SWA keeps Wichita, KS

January 17, 2012 on 1:00 am | In Airline News | No Comments

It has been announced by the Wichita, Kansas chamber of commerce that Southwest Airlines has indicated to them that Wichita, KS would retain service.  Currently, Wichita has flights connecting it to Atlanta via Airtran and it will likely retain those flights through most, if not all, of 2012.  The flights will be converted to Southwest service by 2013.

There was quite a bit of speculation that Southwest would remove Wichita from the schedule like it has several other smaller cities.  I wasn’t convinced as Wichita fit kind of well into the existing Southwest system which has significant flights to Kansas City, Denver, Oklahomta City and Dallas which are all at least somewhat economically tied to Wichita.  Certainly more so than Atlanta is.

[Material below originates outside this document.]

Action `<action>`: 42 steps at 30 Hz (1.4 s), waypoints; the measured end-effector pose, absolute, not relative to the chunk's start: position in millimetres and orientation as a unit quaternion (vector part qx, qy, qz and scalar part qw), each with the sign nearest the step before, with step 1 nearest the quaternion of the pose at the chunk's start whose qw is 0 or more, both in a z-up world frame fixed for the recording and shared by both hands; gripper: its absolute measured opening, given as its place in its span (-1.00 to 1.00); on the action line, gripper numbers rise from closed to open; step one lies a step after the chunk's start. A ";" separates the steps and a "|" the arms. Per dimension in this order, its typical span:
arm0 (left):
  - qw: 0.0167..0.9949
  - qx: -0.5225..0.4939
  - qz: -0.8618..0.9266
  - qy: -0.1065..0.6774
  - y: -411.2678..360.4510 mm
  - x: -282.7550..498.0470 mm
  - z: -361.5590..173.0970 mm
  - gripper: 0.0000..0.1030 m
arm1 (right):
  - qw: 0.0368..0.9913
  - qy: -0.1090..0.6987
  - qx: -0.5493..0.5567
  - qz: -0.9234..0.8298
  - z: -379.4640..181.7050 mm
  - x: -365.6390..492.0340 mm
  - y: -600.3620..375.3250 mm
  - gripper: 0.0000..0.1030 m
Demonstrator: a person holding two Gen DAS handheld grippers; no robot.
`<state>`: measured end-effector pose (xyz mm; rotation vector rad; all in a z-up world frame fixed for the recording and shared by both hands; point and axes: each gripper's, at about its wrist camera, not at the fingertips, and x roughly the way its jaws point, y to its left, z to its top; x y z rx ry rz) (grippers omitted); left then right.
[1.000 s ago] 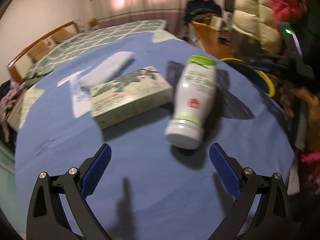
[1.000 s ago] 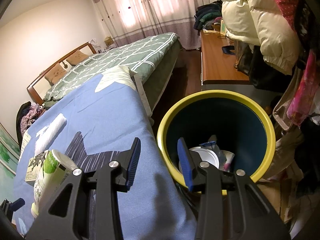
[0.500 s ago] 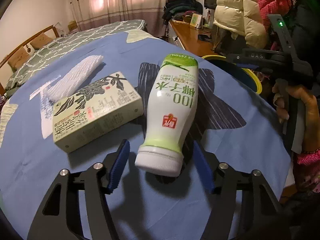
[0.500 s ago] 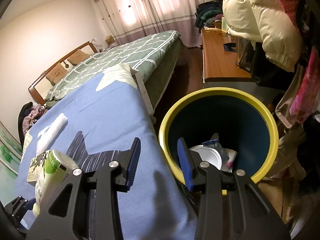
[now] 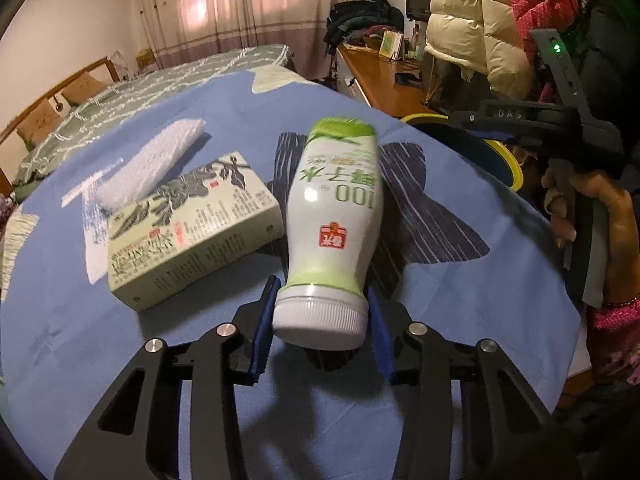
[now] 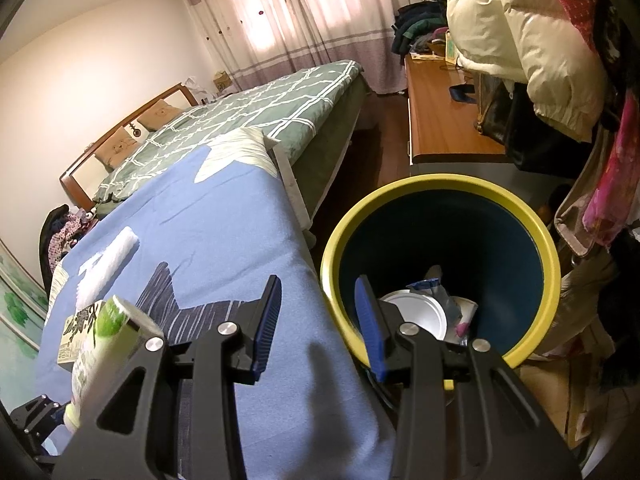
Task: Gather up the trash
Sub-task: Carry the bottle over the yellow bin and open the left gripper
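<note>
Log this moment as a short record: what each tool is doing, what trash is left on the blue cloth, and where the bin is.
left tool: shut on the cap end of the white plastic bottle with green label
right tool: jaws apart, nothing between them, above the cloth's edge by the bin
left on blue cloth: green printed carton, white foam wrap
yellow-rimmed dark bin: beside the cloth, holding a white disc and wrappers

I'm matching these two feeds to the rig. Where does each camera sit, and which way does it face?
Left wrist: sits on the left gripper, facing down across the blue cloth at the bottle clamped in its jaws; the person's hand shows.
Right wrist: sits on the right gripper, jaws empty, facing the yellow-rimmed bin; no body shows.
Shared: bottle, carton, cloth, bin.
</note>
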<state>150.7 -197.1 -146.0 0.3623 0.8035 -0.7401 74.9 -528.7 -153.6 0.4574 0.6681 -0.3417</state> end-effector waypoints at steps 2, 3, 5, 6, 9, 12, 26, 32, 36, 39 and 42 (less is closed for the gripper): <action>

In addition, flying to Atlanta didn’t necessarily provide connection opportunities to those cities that are economically tied to Wichita.  Southwest can provide those connections and that has real value for Wichita and Southwest.  For instance, let’s say Southwest does provide service and starts flying from Wichita to Kansas City instead of Atlanta.  From that gateway city, people of Wichita can access the entire Southwest system (including Atlanta and Florida) without feeling like they’re criss-crossing the country to do so. 

I expect that Southwest will connect Wichita to either Kansas City, Denver or Oklahoma City.   Kansas City and Oklahoma City are very short stage lengths and Denver is right in the sweet spot for Southwest typical route length.

AMR Purchase?

January 14, 2012 on 1:00 am | In Airline News | No Comments

There are rumours that Delta Airlines and Texas Pacific Group (who has extensive airline experience) are working on offers to purchase AMR, holding company of American Airlines.  Rumours that are reported in the Wall Street Journal.

It’s possible that Delta is preparing an offer but I remain fairly skeptical that they are serious about this since such a purchase would form a SuperSuper Legacy airline that would far exceed any other airline in size.  Furthermore, I’m not sure I see how Delta benefits as much from AA’s network given its already extensive network within the United States. 

Internationally, Delta already flies to more diverse international destinations and doesn’t need anything AA has to offer in terms of access.  It certainly doesn’t need or want access to the Oneworld partnership either. 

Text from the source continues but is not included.